To revert your cluster to its prior state, shut down the cluster before reverting the files from the backups.

  1. Shut down the LSF cluster.
    ansible all -i lsf-inventory -m command -a "systemctl stop lsfd"
  2. Back up the lsb.events and lsb.acct files from the shared directory.

    This ensures that your cluster retains information on any new jobs that were submitted while your cluster was using the new Fix Pack.

    For example, if your LSF shared directory is /share/lsf and your cluster name is myCluster, run the following command to back up the lsb.events and lsb.acct files:

    cd /share/lsf/myCluster/logdir ; tar zcvf ../../lsf-backup-logs.tgz lsb.acct lsb.events
  3. Restore the contents of the shared directory from the backups.

    For example, if your LSF shared directory is /share/lsfand your cluster name is myCluster, run the following commands to revert the shared directory from the backups:

    cd /share/lsf ; tar zxvf lsf-backup.tgz ; tar zxvf lsf-backup-logs.tgz -C myCluster/logdir
  4. Restart the LSF cluster.
    ansible all -i lsf-inventory -m command -a "systemctl start lsfd"

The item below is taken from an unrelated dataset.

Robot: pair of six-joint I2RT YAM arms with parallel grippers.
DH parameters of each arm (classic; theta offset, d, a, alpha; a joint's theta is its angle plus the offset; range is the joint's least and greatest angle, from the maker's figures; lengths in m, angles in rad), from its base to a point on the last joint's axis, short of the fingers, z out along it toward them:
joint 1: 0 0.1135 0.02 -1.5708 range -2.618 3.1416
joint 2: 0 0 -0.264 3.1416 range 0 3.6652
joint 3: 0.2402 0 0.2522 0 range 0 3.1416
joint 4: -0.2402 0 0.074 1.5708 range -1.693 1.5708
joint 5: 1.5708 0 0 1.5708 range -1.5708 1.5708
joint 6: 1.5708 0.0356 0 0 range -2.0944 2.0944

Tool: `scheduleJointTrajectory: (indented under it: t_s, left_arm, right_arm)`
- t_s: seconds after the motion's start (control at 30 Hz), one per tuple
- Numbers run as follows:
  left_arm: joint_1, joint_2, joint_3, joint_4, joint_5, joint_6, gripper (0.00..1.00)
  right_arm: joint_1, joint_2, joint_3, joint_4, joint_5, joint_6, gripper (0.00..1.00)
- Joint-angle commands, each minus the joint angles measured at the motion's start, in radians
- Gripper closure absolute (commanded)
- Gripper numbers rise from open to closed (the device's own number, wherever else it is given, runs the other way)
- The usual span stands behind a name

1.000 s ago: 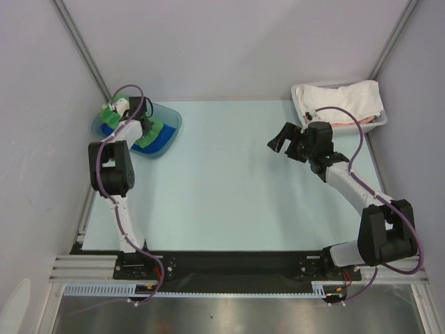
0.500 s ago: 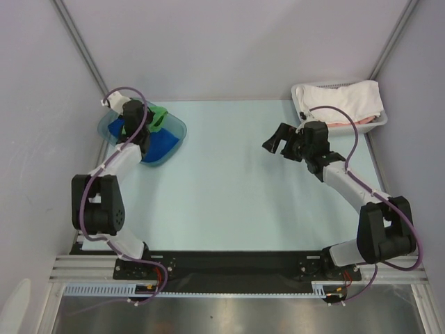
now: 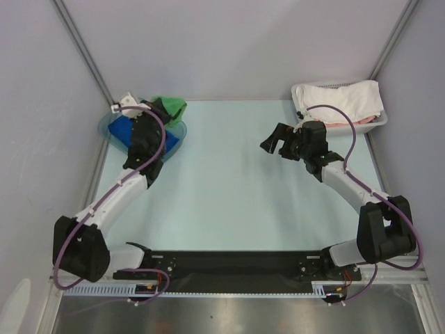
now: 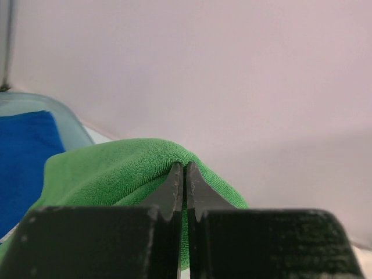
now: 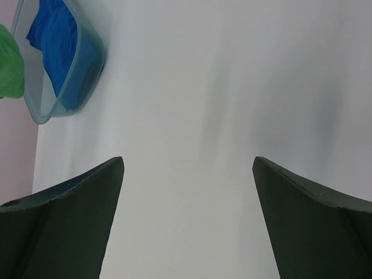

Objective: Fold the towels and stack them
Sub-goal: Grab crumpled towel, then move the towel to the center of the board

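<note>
My left gripper point(image 3: 167, 110) is shut on the green towel point(image 3: 171, 107) and holds it raised above the far edge of the clear blue-tinted bin point(image 3: 111, 127). In the left wrist view the green towel point(image 4: 104, 171) drapes over my closed fingertips point(image 4: 175, 180). The royal blue towel point(image 3: 125, 131) lies in the bin and also shows in the left wrist view point(image 4: 23, 157) and the right wrist view point(image 5: 55, 35). My right gripper point(image 3: 274, 141) is open and empty above the table's right half. The dark purple towel is out of view.
A white basket point(image 3: 303, 109) at the back right holds a white cloth point(image 3: 348, 97) and a pinkish item point(image 3: 341, 123). The pale blue mat point(image 3: 229, 195) covers the table. Grey walls stand close at the back and sides.
My left arm has swung out of the bin toward the back right, lifting the green towel off the blue one. My right gripper has shifted slightly left.
</note>
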Motion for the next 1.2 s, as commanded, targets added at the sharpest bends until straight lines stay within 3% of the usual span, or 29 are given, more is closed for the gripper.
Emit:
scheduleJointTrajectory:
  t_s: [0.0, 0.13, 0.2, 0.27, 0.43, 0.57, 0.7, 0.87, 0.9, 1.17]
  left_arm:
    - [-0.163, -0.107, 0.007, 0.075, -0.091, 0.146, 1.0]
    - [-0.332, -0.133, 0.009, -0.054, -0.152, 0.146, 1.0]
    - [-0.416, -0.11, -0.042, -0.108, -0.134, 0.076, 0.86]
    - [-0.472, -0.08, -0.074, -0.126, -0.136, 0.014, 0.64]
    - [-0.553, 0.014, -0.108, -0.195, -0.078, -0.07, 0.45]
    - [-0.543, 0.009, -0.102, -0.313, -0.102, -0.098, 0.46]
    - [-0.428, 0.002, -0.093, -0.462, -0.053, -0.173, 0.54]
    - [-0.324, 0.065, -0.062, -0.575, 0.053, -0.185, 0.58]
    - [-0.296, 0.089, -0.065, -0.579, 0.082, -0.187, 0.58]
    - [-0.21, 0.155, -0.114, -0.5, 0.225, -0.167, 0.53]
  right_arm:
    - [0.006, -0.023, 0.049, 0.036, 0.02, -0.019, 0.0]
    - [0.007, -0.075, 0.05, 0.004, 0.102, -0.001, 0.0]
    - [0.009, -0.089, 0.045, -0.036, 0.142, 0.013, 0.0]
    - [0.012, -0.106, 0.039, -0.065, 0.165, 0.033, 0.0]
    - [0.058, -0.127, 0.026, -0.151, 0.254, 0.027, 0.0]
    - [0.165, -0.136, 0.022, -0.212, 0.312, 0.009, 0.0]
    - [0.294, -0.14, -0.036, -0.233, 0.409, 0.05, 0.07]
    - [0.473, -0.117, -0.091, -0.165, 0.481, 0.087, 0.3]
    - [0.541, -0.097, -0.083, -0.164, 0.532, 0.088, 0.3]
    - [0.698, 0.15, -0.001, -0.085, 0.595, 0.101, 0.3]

Troubleshooting: Restoring backup Elasticsearch data

To restore backed up Elasticsearch data, perform the following steps:
  1. Stop services on each GUI_Host machine:
    perfadmin stop all
    pmcadmin stop
    systemctl stop logstash-for-lsf.service
    systemctl stop metricbeat-for-lsf.service
    systemctl stop filebeat-for-lsf.service
  2. To restore an index, delete the index you want to restore first by entering the following to delete the data:
    curl -XDELETE GUI_ROLE_machine_IP]:ES_PORT/[index_name]
    curl -X POST "GUI_ROLE_machine_IP:ES_PORT/_snapshot/es_backup/data_backup/_restore" -H 'Content-Type: application/json' -d' { "indices": "index_name*", "ignore_unavailable": true, "include_global_state": true }'
    For example, to restore lsf_events* indices:
    curl -XDELETE GUI_ROLE_machine_IP]:ES_PORT/lsf_events*
    curl -X POST "GUI_ROLE_machine_IP:ES_PORT/_snapshot/es_backup/data_backup/_restore" -H 'Content-Type: application/json' -d' { "indices": "lsf_events*", "ignore_unavailable": true, "include_global_state": true }'
  3. Restart the services on each GUI_Host machine:
    perfadmin start all
    pmcadmin start
    systemctl start logstash-for-lsf.service
    systemctl start metricbeat-for-lsf.service
    systemctl start filebeat-for-lsf.service
  4. Clear browser data before logging in.